Certains films naissent d’idées originales, d’autres de livres ou de légendes urbaines… et puis il y a Dear David, directement tiré d’un fil Twitter. Le point de départ était prometteur : une histoire d’horreur inspirée d’événements supposément réels, avec une touche de "terreur numérique" moderne qui aurait vraiment pu fonctionner. Mais au final, ce qui aurait pu être troublant devient une relecture sans âme.

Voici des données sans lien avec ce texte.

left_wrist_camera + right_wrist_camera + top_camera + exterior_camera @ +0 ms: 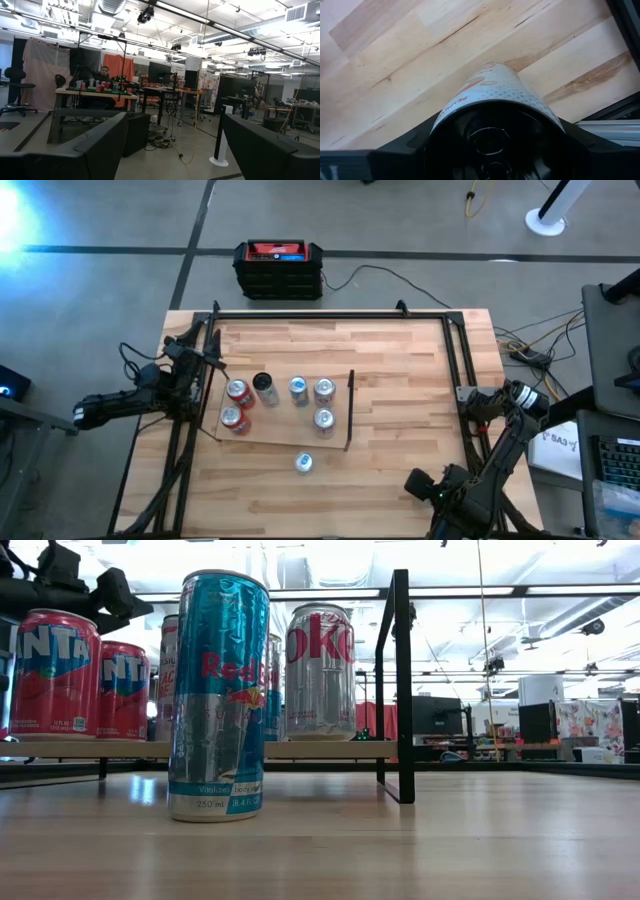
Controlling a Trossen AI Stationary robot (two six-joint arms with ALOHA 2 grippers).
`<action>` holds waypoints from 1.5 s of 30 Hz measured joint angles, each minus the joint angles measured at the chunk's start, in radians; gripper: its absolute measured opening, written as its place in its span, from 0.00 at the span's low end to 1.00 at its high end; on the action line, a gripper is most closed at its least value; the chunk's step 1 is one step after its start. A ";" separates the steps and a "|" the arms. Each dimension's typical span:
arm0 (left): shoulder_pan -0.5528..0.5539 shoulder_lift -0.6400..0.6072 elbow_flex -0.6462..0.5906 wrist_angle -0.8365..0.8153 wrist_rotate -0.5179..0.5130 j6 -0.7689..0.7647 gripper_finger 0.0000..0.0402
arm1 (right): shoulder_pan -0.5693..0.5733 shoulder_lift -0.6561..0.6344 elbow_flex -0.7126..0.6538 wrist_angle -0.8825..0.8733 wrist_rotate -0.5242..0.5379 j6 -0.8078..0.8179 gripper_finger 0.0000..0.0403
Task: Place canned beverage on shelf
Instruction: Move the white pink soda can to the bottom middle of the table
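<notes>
Now, right fingers (492,150) clamped round a can (495,92) beyond the shelf's (285,430) bar end, left fingers (175,145) parted, empty, beside the shelf's other end.

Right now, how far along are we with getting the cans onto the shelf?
Done: six cans stand on the shelf. In hand: the right gripper is closed around a white can, near the table's right edge. Left: that can, plus the Red Bull can standing on the tabletop beside the shelf. The left gripper waits open at the left edge.
</notes>
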 joint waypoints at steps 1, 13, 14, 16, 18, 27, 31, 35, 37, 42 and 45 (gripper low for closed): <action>0.000 0.000 0.000 0.000 0.000 0.000 0.77 | -0.003 0.000 0.000 0.000 0.000 0.003 0.61; 0.000 0.000 0.000 0.000 0.000 0.000 0.77 | -0.168 0.002 0.001 0.126 0.008 -0.350 0.61; 0.000 0.000 0.000 0.000 0.000 0.000 0.77 | -0.186 0.002 0.002 0.142 0.009 -0.392 0.61; 0.000 0.000 0.000 0.000 0.000 0.000 0.77 | -0.221 0.003 0.002 0.177 0.007 -0.466 0.61; 0.000 0.000 0.000 0.000 0.000 0.000 0.77 | -0.257 0.003 0.002 0.212 0.004 -0.537 0.61; 0.000 0.000 0.000 0.000 0.000 0.000 0.77 | -0.373 0.044 0.028 0.260 -0.055 -0.779 0.61; 0.000 0.000 0.000 0.000 0.000 0.000 0.77 | -0.401 0.097 0.099 0.233 -0.053 -0.875 0.61; 0.000 0.000 0.000 0.000 0.000 0.000 0.77 | -0.420 0.167 0.210 0.162 -0.038 -0.968 0.61; 0.000 0.000 0.000 0.000 0.000 0.000 0.77 | -0.424 0.211 0.280 0.111 -0.013 -1.007 0.61; 0.000 0.000 0.000 0.000 0.000 0.000 0.77 | -0.426 0.350 0.505 -0.056 0.067 -1.106 0.61; 0.000 0.000 0.000 0.000 0.000 0.000 0.77 | -0.426 0.421 0.630 -0.148 0.105 -1.135 0.62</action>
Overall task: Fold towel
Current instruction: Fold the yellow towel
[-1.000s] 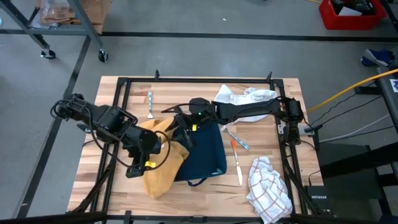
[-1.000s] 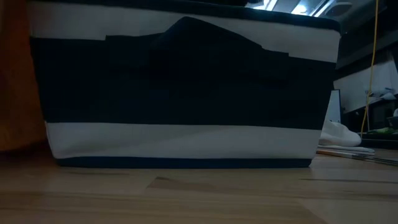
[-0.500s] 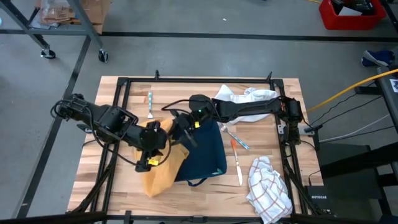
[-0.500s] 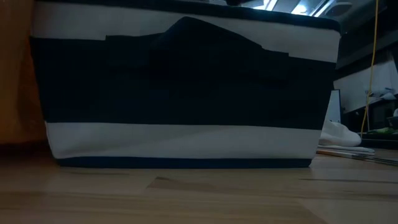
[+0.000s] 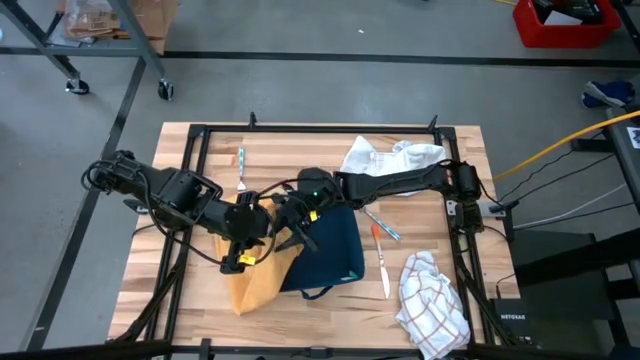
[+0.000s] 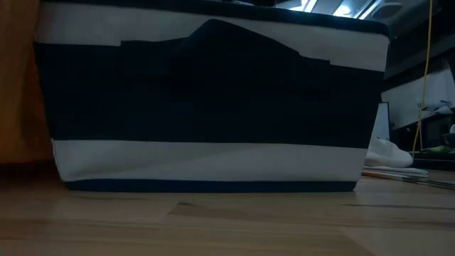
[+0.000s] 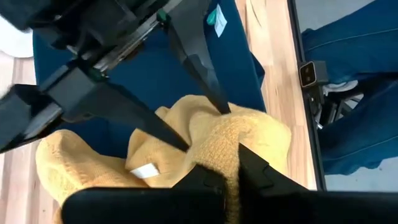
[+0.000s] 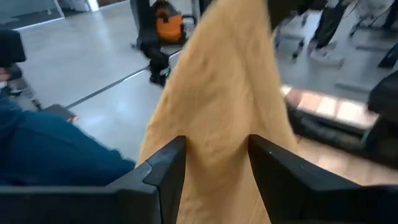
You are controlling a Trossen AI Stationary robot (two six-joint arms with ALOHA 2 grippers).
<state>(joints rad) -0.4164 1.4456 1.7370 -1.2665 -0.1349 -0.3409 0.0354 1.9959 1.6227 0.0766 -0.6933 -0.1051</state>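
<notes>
Left pincer (image 5: 262,222) pinches the yellow towel (image 5: 258,275). Right pincer (image 5: 288,224), just beside it, stands spread around the same cloth's fold.

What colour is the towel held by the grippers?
Mustard yellow; the towel shows best in the left wrist view.

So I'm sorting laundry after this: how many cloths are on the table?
3. A yellow towel at the front left, between both arms; a white cloth at the back right; a checked cloth at the front right. More may be hidden inside the navy bag.
</notes>
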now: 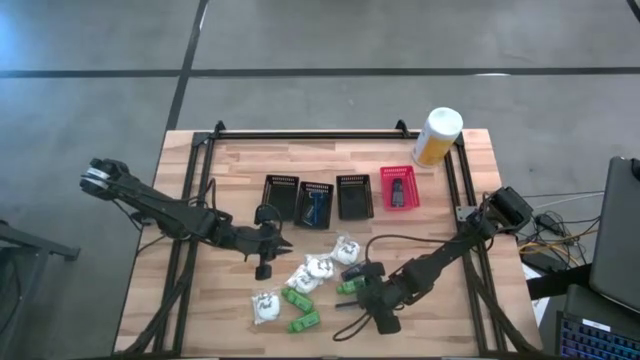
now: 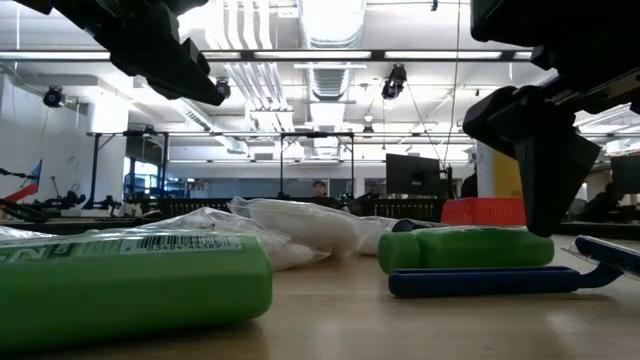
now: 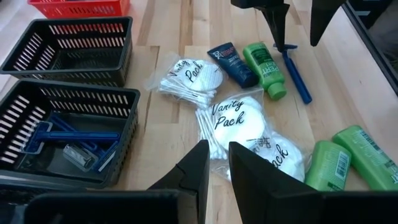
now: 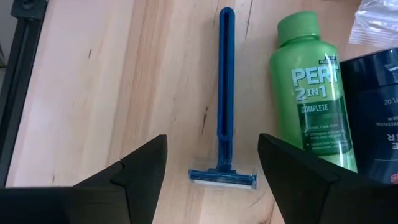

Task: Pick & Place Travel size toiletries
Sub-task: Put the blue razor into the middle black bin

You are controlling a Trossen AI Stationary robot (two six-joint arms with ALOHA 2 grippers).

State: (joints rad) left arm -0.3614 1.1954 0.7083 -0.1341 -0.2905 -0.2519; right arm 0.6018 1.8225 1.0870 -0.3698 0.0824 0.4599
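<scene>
The toiletries lie at the table's near middle. They are white clear-wrapped "Vanity Pack" cotton packs (image 3: 237, 119), green bottles (image 1: 297, 298) and a dark blue tube (image 3: 231, 62). A blue razor (image 4: 225, 99) lies flat beside a green "Pert" bottle (image 4: 311, 93). My right gripper (image 4: 212, 148) hangs open just above the razor, one finger on either side of its head end, touching nothing. My left gripper (image 3: 217, 154) hovers over the cotton packs near the baskets, its fingers a narrow gap apart with nothing between them. One black basket (image 3: 18, 118) holds a blue razor (image 3: 68, 135).
Three black mesh baskets (image 1: 316, 203) and a red one (image 1: 400, 188) stand in a row across the table's middle. A tall white-and-yellow canister (image 1: 437, 135) stands at the far right corner. Black frame rails (image 1: 300, 136) border the table. Bare wood lies near the front right.
</scene>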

Le film a quelques moments efficaces — quelques sursauts bien placés et une atmosphère qui, au début, semble vouloir aller quelque part. Mais très vite, tout devient répétitif, avec une intrigue qui n’effraie pas, n’intrigue pas et ne captive jamais vraiment. Le plus frustrant, c’est à quel point il se prend au sérieux, perdant ainsi ce qui aurait pu être sa meilleure carte : l’aspect absurde et mystérieux de l’histoire virale d’origine.
Les personnages n’aident pas. Difficile de s’y attacher, et l’histoire, qui devrait monter en tension, s’éteint peu à peu. Quand la fin arrive, on se dit que cela aurait mieux fonctionné en court-métrage… ou, pour être honnête, qu’il aurait mieux valu que ça reste sur Twitter.
Ni les amateurs d’horreur classique, ni ceux en quête de nouveauté ne sortiront satisfaits. Ça se laisse regarder, oui — à condition de garder ses attentes au plus bas. Dommage, car Dear David avait tout pour offrir au moins une expérience intrigante.